§ Instructions to follow
Return all the data, word for word.
--- Given records Enclosed Below ---
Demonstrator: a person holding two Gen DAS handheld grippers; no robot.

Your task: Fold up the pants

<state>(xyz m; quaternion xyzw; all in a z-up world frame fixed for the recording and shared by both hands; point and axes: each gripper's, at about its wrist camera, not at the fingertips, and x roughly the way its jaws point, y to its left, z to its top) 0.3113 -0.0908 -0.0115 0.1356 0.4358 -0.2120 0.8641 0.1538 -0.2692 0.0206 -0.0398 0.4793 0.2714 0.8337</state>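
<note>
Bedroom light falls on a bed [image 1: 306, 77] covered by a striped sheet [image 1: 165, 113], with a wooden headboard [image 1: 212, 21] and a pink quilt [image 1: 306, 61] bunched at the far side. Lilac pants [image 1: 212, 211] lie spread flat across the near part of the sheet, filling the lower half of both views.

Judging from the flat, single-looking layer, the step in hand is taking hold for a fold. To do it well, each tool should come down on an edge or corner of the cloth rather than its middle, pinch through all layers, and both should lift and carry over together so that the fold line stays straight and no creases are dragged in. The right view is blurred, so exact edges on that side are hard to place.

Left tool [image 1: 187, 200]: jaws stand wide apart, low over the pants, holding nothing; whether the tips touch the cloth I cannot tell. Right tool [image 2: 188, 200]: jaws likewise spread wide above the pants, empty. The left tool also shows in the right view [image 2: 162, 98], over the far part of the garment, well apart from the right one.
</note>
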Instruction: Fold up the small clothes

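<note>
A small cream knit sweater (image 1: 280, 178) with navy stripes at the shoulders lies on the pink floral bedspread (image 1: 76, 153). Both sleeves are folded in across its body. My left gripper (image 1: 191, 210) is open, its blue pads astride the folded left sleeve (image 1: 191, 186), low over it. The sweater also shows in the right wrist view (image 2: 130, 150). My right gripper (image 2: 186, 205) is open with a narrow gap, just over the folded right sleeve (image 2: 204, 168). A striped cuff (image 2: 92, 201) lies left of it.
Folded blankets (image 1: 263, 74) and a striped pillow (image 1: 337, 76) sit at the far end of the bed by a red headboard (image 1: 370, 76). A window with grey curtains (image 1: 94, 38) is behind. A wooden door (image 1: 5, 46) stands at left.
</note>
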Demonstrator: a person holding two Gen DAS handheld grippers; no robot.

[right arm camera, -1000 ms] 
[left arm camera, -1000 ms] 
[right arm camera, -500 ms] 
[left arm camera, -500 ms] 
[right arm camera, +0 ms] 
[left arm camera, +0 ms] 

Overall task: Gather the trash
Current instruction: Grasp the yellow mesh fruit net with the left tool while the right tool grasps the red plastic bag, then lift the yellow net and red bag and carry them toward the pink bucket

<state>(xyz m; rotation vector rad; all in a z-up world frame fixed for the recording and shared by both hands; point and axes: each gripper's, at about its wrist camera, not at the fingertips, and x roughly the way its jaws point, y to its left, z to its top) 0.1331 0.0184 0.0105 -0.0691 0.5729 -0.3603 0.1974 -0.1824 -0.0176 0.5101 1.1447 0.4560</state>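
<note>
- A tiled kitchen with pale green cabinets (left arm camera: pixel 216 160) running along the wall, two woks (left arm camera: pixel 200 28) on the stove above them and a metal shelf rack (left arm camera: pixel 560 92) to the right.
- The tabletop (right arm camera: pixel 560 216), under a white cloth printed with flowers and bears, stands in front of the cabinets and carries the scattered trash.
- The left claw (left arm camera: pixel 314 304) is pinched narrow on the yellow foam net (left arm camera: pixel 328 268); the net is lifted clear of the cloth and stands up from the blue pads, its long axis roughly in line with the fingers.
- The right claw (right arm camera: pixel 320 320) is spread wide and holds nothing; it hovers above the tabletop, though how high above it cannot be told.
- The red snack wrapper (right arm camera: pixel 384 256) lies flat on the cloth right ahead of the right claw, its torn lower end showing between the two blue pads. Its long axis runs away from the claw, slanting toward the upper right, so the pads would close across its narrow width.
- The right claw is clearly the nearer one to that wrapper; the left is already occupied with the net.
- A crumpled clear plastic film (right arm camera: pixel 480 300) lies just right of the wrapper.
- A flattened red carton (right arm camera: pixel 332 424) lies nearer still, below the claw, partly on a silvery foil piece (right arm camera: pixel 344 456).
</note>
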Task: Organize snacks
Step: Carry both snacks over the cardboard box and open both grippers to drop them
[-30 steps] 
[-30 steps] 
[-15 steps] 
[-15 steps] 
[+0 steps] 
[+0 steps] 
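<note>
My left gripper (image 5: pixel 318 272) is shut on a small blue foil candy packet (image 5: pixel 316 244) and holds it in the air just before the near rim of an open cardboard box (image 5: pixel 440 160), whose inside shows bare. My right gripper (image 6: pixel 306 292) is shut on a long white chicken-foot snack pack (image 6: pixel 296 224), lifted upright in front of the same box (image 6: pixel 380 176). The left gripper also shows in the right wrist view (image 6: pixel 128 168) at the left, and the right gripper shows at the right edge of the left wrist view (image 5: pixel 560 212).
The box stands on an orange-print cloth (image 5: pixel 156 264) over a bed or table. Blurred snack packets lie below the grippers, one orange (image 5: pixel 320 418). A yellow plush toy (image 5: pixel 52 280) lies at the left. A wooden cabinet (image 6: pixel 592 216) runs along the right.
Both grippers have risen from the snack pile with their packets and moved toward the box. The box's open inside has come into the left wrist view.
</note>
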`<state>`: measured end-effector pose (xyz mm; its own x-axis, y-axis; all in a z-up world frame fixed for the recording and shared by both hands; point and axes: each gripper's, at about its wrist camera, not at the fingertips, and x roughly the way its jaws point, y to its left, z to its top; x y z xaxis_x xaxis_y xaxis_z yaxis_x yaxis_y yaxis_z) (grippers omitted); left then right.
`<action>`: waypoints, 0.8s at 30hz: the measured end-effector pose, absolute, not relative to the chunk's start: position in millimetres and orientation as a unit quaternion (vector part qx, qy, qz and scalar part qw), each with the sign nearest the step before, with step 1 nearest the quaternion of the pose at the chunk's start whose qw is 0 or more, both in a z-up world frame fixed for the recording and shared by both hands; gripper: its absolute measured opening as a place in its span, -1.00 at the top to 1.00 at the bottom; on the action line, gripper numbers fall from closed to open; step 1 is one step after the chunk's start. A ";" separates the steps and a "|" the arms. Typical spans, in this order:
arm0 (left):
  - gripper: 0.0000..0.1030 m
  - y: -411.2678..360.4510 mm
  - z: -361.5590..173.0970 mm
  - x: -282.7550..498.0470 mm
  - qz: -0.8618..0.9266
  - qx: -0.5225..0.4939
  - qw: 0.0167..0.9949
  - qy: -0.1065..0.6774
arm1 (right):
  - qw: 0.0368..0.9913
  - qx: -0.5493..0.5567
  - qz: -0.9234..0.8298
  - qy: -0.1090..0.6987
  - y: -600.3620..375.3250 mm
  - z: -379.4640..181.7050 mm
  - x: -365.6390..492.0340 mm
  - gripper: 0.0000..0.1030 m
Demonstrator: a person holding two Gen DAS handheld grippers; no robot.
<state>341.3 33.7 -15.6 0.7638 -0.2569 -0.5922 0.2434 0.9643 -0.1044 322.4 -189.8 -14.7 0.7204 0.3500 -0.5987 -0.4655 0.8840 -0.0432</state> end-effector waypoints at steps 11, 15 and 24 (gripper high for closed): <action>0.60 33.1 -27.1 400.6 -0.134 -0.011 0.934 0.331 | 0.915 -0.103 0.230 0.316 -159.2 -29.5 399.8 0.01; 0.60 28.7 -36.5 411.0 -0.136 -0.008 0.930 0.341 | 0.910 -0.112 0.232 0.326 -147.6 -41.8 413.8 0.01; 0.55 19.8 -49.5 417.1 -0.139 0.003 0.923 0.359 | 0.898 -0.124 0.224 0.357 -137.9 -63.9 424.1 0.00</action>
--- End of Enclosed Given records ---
§ Answer space
Demonstrator: a person holding two Gen DAS handheld grippers; no robot.

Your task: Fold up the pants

<state>(xyz m; quaternion xyzw; all in a z-up world frame fixed for the recording and shared by both hands; point and axes: each gripper's, at about its wrist camera, not at the fingertips, and x roughly the way its jaws point, y to its left, z to its top) 0.3113 -0.0908 -0.0115 0.1356 0.4358 -0.2120 0.8641 0.1538 -0.2692 0.0206 -0.0398 0.4793 0.2714 0.8337</state>
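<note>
Bedroom light falls on a bed [image 1: 306, 77] covered by a striped sheet [image 1: 165, 113], with a wooden headboard [image 1: 212, 21] and a pink quilt [image 1: 306, 61] bunched at the far side. Lilac pants [image 1: 212, 211] lie spread flat across the near part of the sheet, filling the lower half of both views.

Judging from the flat, single-looking layer, the step in hand is taking hold for a fold. To do it well, each tool should come down on an edge or corner of the cloth rather than its middle, pinch through all layers, and both should lift and carry over together so that the fold line stays straight and no creases are dragged in. The right view is blurred, so exact edges on that side are hard to place.

Left tool [image 1: 187, 200]: jaws stand wide apart, low over the pants, holding nothing; whether the tips touch the cloth I cannot tell. Right tool [image 2: 188, 200]: jaws likewise spread wide above the pants, empty. The left tool also shows in the right view [image 2: 162, 98], over the far part of the garment, well apart from the right one.
</note>
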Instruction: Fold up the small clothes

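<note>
A small cream knit sweater (image 1: 280, 178) with navy stripes at the shoulders lies on the pink floral bedspread (image 1: 76, 153). Both sleeves are folded in across its body. My left gripper (image 1: 191, 210) is open, its blue pads astride the folded left sleeve (image 1: 191, 186), low over it. The sweater also shows in the right wrist view (image 2: 130, 150). My right gripper (image 2: 186, 205) is open with a narrow gap, just over the folded right sleeve (image 2: 204, 168). A striped cuff (image 2: 92, 201) lies left of it.
Folded blankets (image 1: 263, 74) and a striped pillow (image 1: 337, 76) sit at the far end of the bed by a red headboard (image 1: 370, 76). A window with grey curtains (image 1: 94, 38) is behind. A wooden door (image 1: 5, 46) stands at left.
</note>
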Demonstrator: a person holding two Gen DAS handheld grippers; no robot.

[right arm camera, -1000 ms] 
[left arm camera, -1000 ms] 
[right arm camera, -500 ms] 
[left arm camera, -500 ms] 
[right arm camera, +0 ms] 
[left arm camera, +0 ms] 

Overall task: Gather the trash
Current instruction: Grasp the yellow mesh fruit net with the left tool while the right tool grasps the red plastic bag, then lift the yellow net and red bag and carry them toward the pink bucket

<state>(xyz m; rotation vector rad; all in a z-up world frame fixed for the recording and shared by both hands; point and axes: each gripper's, at about its wrist camera, not at the fingertips, and x roughly the way its jaws point, y to its left, z to its top) 0.1331 0.0184 0.0105 -0.0691 0.5729 -0.3603 0.1974 -0.1824 -0.0176 0.5101 1.1447 0.4560</state>
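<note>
- A tiled kitchen with pale green cabinets (left arm camera: pixel 216 160) running along the wall, two woks (left arm camera: pixel 200 28) on the stove above them and a metal shelf rack (left arm camera: pixel 560 92) to the right.
- The tabletop (right arm camera: pixel 560 216), under a white cloth printed with flowers and bears, stands in front of the cabinets and carries the scattered trash.
- The left claw (left arm camera: pixel 314 304) is pinched narrow on the yellow foam net (left arm camera: pixel 328 268); the net is lifted clear of the cloth and stands up from the blue pads, its long axis roughly in line with the fingers.
- The right claw (right arm camera: pixel 320 320) is spread wide and holds nothing; it hovers above the tabletop, though how high above it cannot be told.
- The red snack wrapper (right arm camera: pixel 384 256) lies flat on the cloth right ahead of the right claw, its torn lower end showing between the two blue pads. Its long axis runs away from the claw, slanting toward the upper right, so the pads would close across its narrow width.
- The right claw is clearly the nearer one to that wrapper; the left is already occupied with the net.
- A crumpled clear plastic film (right arm camera: pixel 480 300) lies just right of the wrapper.
- A flattened red carton (right arm camera: pixel 332 424) lies nearer still, below the claw, partly on a silvery foil piece (right arm camera: pixel 344 456).
</note>
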Task: Organize snacks
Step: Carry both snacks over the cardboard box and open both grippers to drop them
[-30 steps] 
[-30 steps] 
[-15 steps] 
[-15 steps] 
[+0 steps] 
[+0 steps] 
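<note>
My left gripper (image 5: pixel 318 272) is shut on a small blue foil candy packet (image 5: pixel 316 244) and holds it in the air just before the near rim of an open cardboard box (image 5: pixel 440 160), whose inside shows bare. My right gripper (image 6: pixel 306 292) is shut on a long white chicken-foot snack pack (image 6: pixel 296 224), lifted upright in front of the same box (image 6: pixel 380 176). The left gripper also shows in the right wrist view (image 6: pixel 128 168) at the left, and the right gripper shows at the right edge of the left wrist view (image 5: pixel 560 212).
The box stands on an orange-print cloth (image 5: pixel 156 264) over a bed or table. Blurred snack packets lie below the grippers, one orange (image 5: pixel 320 418). A yellow plush toy (image 5: pixel 52 280) lies at the left. A wooden cabinet (image 6: pixel 592 216) runs along the right.
Both grippers have risen from the snack pile with their packets and moved toward the box. The box's open inside has come into the left wrist view.
</note>
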`<state>`: measured end-effector pose (xyz mm; its own x-axis, y-axis; all in a z-up world frame fixed for the recording and shared by both hands; point and axes: each gripper's, at about its wrist camera, not at the fingertips, and x roughly the way its jaws point, y to its left, z to its top; x y z xaxis_x xaxis_y xaxis_z yaxis_x yaxis_y yaxis_z) (grippers omitted); left then right.
`<action>`: waypoints, 0.8s at 30hz: the measured end-effector pose, absolute, not relative to the chunk's start: position in millimetres and orientation as a unit quaternion (vector part qx, qy, qz and scalar part qw), each with the sign nearest the step before, with step 1 nearest the quaternion of the pose at the chunk's start whose qw is 0 or more, both in a z-up world frame fixed for the recording and shared by both hands; gripper: its absolute measured opening as a place in its span, -1.00 at the top to 1.00 at the bottom; on the action line, gripper numbers fall from closed to open; step 1 is one step after the chunk's start. A ";" separates the steps and a "|" the arms. Typical spans, in this order:
arm0 (left):
  - gripper: 0.0000..0.1030 m
  - y: -411.2678..360.4510 mm
  - z: -361.5590..173.0970 mm
  - x: -282.7550..498.0470 mm
  - qz: -0.8618..0.9266
  - qx: -0.5225..0.4939
  - qw: 0.0167..0.9949
  - qy: -0.1065..0.6774
arm1 (right):
  - qw: 0.0368..0.9913
  - qx: -0.5493..0.5567
  - qz: -0.9234..0.8298
  - qy: -0.1090..0.6987
  - y: -600.3620..375.3250 mm
  - z: -379.4640..181.7050 mm
  - x: -365.6390..492.0340 mm
  - gripper: 0.0000..0.1030 m
Demonstrator: a person holding two Gen DAS handheld grippers; no robot.
<state>341.3 33.7 -15.6 0.7638 -0.2569 -0.5922 0.2434 0.9643 -0.1044 322.4 -189.8 -14.7 0.7204 0.3500 -0.5987 -0.4655 0.8840 -0.0432</state> end-effector waypoints at steps 11, 15 and 24 (gripper high for closed): <action>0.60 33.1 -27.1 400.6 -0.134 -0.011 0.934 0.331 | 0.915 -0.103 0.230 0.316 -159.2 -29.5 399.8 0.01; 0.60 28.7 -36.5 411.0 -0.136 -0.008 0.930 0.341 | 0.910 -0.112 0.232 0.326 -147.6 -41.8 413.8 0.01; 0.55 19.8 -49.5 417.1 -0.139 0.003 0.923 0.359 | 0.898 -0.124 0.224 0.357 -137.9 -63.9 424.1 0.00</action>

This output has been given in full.